On The Spot Reporting: Radio Records History (1967) by George N. Gordon & Irving A. Falk
An entertaining look at the feats that only radio could perform, bringing live (and, in the oft incorrectly recalled case of the Hindenburg disaster, recorded) accounts of war, destruction, political conventions and other major events into the livingroom. In my favorite part, Gordon and Falk trace the origin of Ed Murrow’s signature “Good night and good luck” sign-off to his 1940 Christmas broadcast from war-torn London—something I’d done independently myself (though Gordon and Falk beat me to it by nearly 40 years).

It Sounds Impossible (1963) by Sam J. Slate & Joe Cook
An entertaining account of radio’s first four decades by two men who witnessed most of it. It’s short on citations, but the stories ring true with other accounts of the same period. This is the radio book for people who don’t like radio books!

Star Spangled Radio: Radio’s Part in WWII (1948) by Edward M. Kirby & Jack W. Harris
A mildly jingoistic account of all the great things that American radio networks and personalities did in support of the war effort.
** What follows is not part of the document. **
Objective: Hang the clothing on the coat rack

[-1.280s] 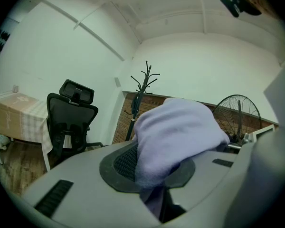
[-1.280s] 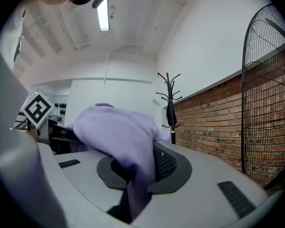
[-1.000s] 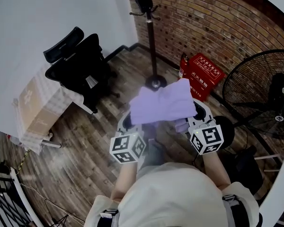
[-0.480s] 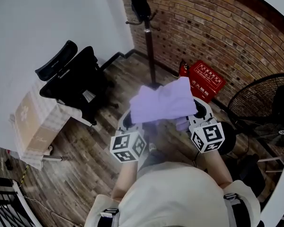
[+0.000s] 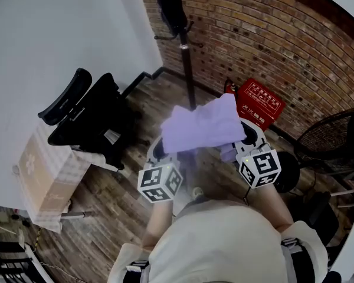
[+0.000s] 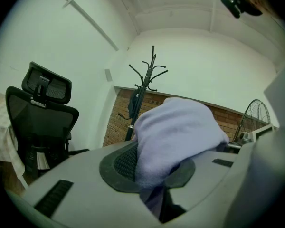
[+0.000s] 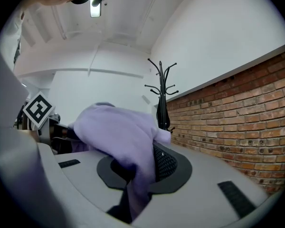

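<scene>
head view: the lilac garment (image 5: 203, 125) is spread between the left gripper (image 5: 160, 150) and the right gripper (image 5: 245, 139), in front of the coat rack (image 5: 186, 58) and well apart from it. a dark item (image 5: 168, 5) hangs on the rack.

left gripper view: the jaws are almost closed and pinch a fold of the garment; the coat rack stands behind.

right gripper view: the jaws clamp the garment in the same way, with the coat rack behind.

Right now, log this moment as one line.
left gripper: shut on lilac garment | right gripper: shut on same | coat rack: ahead, garment not yet hung
</scene>
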A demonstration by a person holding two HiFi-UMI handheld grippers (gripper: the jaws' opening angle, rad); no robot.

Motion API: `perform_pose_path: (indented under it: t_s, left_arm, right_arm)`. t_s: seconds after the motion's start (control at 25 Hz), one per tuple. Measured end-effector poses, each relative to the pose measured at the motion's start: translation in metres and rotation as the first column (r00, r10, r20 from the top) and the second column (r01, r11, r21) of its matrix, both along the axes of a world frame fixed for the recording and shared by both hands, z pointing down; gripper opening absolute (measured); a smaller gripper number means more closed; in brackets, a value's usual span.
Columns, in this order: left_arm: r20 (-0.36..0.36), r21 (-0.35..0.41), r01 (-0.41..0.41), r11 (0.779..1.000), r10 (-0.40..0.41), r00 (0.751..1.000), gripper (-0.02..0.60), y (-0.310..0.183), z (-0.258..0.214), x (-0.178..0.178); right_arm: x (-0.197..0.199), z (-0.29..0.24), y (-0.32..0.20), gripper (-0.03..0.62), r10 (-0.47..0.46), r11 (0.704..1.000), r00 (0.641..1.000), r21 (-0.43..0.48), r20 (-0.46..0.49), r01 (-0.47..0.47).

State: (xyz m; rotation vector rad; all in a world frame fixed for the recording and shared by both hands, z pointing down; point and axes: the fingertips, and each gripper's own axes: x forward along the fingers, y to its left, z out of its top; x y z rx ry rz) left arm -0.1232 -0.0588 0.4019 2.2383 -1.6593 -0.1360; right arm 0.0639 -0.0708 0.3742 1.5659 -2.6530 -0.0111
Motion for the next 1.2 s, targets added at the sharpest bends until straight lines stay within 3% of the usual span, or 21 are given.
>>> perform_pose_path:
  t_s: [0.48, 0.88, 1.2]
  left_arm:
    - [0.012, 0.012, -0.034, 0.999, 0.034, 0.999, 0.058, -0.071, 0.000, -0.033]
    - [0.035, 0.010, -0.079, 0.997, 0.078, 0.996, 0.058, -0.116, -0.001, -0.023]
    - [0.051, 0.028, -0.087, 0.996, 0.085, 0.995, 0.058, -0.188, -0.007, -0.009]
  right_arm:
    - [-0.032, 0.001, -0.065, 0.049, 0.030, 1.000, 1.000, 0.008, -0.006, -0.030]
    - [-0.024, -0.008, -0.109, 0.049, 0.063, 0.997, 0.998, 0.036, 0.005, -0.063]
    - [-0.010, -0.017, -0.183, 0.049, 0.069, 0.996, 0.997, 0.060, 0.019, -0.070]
The much-underreported story of radio in the Pacific is given its fair share, along with an interesting tale of the American battle with the BBC to launch and then control a radio service for Allied troops headed into France in 1944 (several books penned by BBC types tell the British side of this little-known radio rift among otherwise allied forces—including Maurice Gorham’s Sound and Fury). Also includes the story of the creation of Command Performance, the radio program for the troops that begat the Armed Forces Radio (and, eventually, Television) Service.

News On The Air (1947) by Paul W. White
This is more of a text book, but it’s smartly written by Paul White, the production mastermind behind CBS’ rise to dominate radio journalism. While Edward R. Murrow, with whom White often battled for CBS founder William Paley’s praise and attention, was risking his neck atop a blitzed London rooftop, it was often White or a member of his staff back at CBS in New York making sure the American public could hear the live report over the Columbia network.

From D-Day Through Victory In Europe (1945) and From Pearl Harbor Into Tokyo (1945) by the Columbia Broadcasting System
These are pocket-sized paperbacks published by CBS within days of VE Day and VJ Day respectively. Each features transcripts of notable broadcasts made by CBS personnel during the war, including the oft-neglected corps of radio journalists working in the Pacific. (Note: WWII radio in the Pacific is covered by Kirby and Harris’ Star Spangled Radio (see above) as well as William Dunn’s Pacific Microphone and Cecil Brown’s From Suez to Singapore.)

The Stuff of Radio (1934) by Lance Sieveking
Sieveking was a BBC producer and radio playwright, and his book examines the early years of radio drama broadcasting in England. It is one of the rare early works to analyze and critique radio’s output and look to the future dramatic possibilities for radio (and for television, which began in London in 1936).